Projects submitted under “Full Service” will have their data analysis performed and a primary analysis package returned to their GIGPAD account data page in the standard report formats as described.
We are unable to offer any GenomeStudio licenses for customer use, please contact Illumina (www.illumina.com) for more information on purchasing GenomeStudio. Alternative software suggestions are R Bioconductor package (http://www.bioconductor.org/) or GenePattern (http://www.broadinstitute.org/cancer/software/genepattern/). These suggestions are not endorsements of these products."

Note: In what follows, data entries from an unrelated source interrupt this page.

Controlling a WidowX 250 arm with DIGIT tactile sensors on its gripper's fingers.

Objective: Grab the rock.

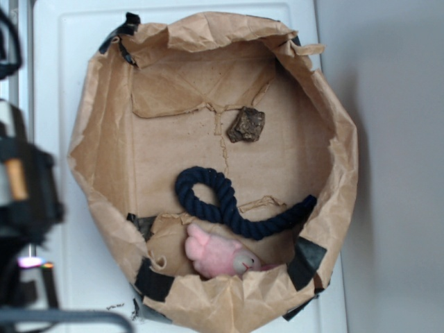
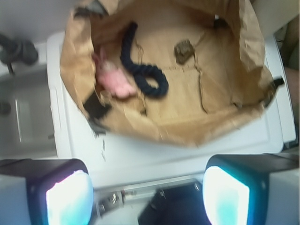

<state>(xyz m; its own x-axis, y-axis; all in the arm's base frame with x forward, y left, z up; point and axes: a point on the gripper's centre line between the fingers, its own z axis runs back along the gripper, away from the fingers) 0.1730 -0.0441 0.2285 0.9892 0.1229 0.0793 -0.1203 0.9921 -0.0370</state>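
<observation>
- The hand [image 2: 147,192] hangs with its fingers [image 2: 69,197] spread wide and empty, outside the crumpled brown paper tub [image 2: 201,133].
- Inside the tub, the small dark brown-grey angular rock [image 1: 247,125] lies alone, apart from the navy blue rope [image 1: 229,205] and pink plush toy [image 1: 216,254].

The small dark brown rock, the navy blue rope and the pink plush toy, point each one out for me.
Small dark brown rock [image 1: 246,125], exterior view, middle of its rough face.
Navy blue rope [image 1: 227,205], exterior view, where the loop crosses.
Pink plush toy [image 1: 216,255], exterior view, its body.
</observation>
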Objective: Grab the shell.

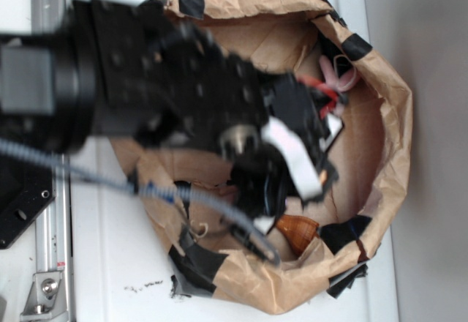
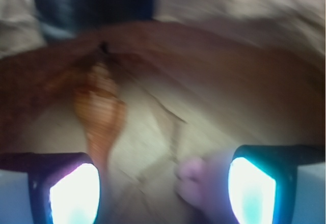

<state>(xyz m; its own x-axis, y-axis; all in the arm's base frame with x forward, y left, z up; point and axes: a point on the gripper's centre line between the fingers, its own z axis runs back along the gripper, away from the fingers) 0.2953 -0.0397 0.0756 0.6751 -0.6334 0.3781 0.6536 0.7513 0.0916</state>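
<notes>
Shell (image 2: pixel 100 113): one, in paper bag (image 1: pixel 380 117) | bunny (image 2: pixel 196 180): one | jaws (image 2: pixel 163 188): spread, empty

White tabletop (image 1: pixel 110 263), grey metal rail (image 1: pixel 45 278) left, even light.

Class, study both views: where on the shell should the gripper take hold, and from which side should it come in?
Probably the wide ribbed middle of the shell, not the thin pointed end, which could slip out. It lies flat on the paper bag's floor near the wall, so come straight down from above, fingers either side of its length. The open gripper must first shift toward the left finger, where the shell lies.
</notes>
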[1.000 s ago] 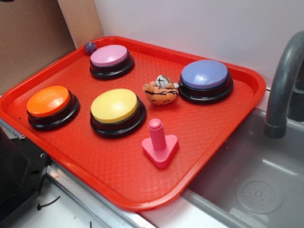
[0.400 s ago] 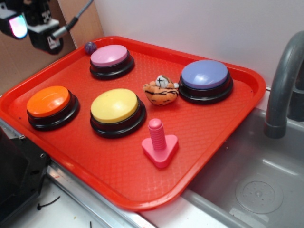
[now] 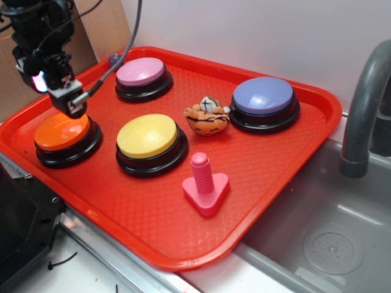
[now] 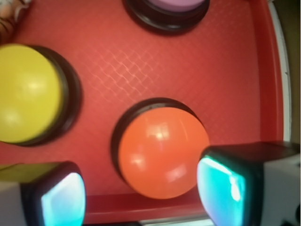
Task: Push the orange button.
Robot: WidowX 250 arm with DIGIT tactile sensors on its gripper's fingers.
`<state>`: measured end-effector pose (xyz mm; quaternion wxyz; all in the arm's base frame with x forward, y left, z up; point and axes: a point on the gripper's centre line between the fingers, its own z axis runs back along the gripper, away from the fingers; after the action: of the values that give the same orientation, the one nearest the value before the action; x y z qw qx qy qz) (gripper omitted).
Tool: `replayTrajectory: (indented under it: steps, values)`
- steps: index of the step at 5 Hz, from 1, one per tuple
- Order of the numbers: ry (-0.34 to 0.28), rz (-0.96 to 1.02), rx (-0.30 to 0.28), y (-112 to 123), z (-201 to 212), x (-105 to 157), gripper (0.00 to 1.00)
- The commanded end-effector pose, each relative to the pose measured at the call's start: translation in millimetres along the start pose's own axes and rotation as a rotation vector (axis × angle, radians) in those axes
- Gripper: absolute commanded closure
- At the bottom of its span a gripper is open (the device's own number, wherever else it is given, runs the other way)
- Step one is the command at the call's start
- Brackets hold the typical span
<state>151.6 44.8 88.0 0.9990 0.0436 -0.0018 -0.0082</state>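
The gripper (image 3: 72,105) hangs right over the orange button (image 3: 62,130), its fingers (image 4: 221,186) spread wide and holding nothing; whether it touches the dome I cannot tell. The button is a glossy orange dome on a black round base, at the near left of the red tray (image 3: 159,213), left of the yellow button (image 3: 147,135). A moment ago the gripper was higher and farther back; the button hasn't moved.
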Motion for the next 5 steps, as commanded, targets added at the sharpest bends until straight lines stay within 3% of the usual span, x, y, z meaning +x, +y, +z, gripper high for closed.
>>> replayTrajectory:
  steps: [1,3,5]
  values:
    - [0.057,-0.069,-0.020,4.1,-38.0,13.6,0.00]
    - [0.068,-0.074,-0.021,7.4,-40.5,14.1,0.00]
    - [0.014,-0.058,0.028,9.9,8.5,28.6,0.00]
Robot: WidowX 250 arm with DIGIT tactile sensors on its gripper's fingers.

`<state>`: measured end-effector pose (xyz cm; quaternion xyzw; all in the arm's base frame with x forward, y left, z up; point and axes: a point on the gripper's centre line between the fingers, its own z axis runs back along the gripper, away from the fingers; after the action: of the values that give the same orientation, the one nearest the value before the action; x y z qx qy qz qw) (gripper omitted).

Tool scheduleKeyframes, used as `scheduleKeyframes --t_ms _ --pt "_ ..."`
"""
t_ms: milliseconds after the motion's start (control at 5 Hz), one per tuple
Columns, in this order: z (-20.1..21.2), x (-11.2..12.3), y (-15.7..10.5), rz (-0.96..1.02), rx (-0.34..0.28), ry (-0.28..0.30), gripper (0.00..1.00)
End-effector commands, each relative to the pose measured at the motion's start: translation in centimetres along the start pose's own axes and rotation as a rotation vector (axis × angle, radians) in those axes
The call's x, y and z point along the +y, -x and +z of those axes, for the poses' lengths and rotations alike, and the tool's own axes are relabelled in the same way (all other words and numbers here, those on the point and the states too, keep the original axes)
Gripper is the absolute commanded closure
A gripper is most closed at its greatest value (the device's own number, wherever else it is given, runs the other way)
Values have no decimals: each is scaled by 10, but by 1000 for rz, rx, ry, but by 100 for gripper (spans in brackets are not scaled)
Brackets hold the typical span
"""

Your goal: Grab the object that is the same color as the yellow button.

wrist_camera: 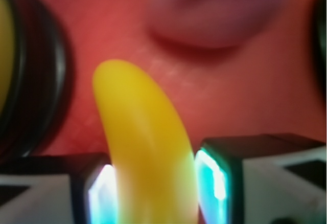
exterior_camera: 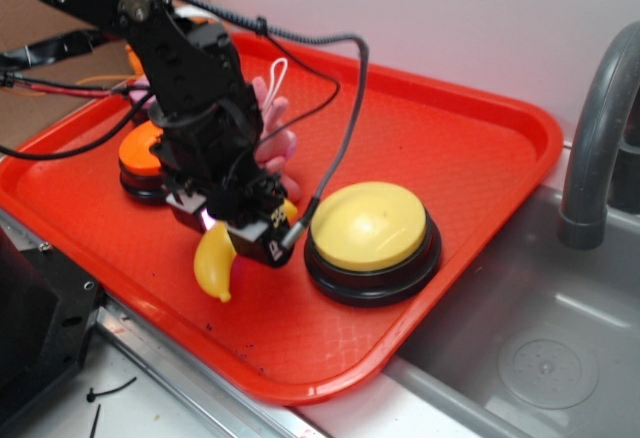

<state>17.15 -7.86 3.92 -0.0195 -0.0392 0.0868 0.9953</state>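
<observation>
Yellow plastic shows between the fingers of our gripper (wrist_camera: 153, 193): in the wrist view the toy banana (wrist_camera: 143, 147) runs up from between the two lit pads (wrist_camera: 210, 183), which press against it on either side, so we have the gripper closed on the banana with only the fruit's own thickness between the jaws. Its rounded free end points away from the gripper toward a blurred pink shape at the top of that view, which we take for the pink plush bunny (wrist_camera: 214, 14).

In the exterior view our gripper (exterior_camera: 245, 238) sits low over the red tray (exterior_camera: 470, 148), just beside the yellow button (exterior_camera: 368, 224), on the side away from the grey faucet (exterior_camera: 600, 128). The banana (exterior_camera: 214, 262) sticks out from under the gripper, farther from the yellow button than the gripper body, its tip angled down toward the tray's near rim. We cannot tell whether that tip touches the tray surface or hangs just above it.

The yellow button stands on its black base, close to the gripper but apart from the banana. Beyond the gripper from the yellow button sits an orange button (exterior_camera: 140, 153), partly hidden by the arm. The plush bunny (exterior_camera: 275, 128) lies behind the arm, farther into the tray than the yellow button.
</observation>
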Motion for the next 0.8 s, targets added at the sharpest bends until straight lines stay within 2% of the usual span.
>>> scheduleKeyframes --t_ms 0,200,400,600 --pt "86 9 -44 121 -48 -7 100" --pt "121 18 -66 166 -82 10 100" --pt "151 31 -87 214 -151 0 100" --pt "158 39 -97 208 -173 -5 100"
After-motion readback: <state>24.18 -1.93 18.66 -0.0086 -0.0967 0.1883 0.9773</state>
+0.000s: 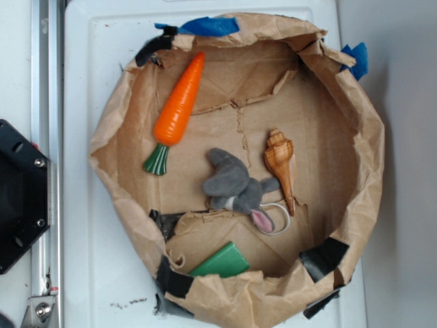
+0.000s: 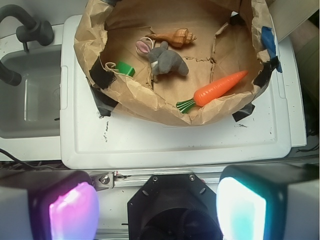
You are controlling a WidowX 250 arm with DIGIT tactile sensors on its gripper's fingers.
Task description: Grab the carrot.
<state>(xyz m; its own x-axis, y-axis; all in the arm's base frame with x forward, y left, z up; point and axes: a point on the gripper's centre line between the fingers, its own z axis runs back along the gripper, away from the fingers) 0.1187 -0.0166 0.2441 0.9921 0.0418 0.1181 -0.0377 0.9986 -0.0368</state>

We do not have an extensive bioinformatics staff and additional analysis support beyond our standard report will only be undertaken after we agree that the resources available to be devoted to the work are suitable for the requested scope of analysis. More complex types of analysis such as time-series analysis, Gene Set Enrichment Analysis (GSEA), customized heat maps, pathway analysis, and additional simple analysis plots using R may be possible but we consider this sort of analysis beyond the scope of our "Full Service" and these "advanced" services would be at an additional charge over the base service cost. If you believe you will require this more advanced level of support, please discuss this need with us in advance of sending any samples for analysis. We need to determine if the experimental design and statistical power of the replicates provided would be adequate to justify the use of more advanced tools. Requests that involve the use of unusual software or algorithms most often require more time than we are able to dedicate.
NOTE: In both Affymetrix and Illumina analysis, comparison between groups can be made with statistical significance ONLY when each group has at least three biological replicates. If less that three replicates are used statistical significance cannot be established and the customer has to primarily use fold-change to obtain differentially expressed genes.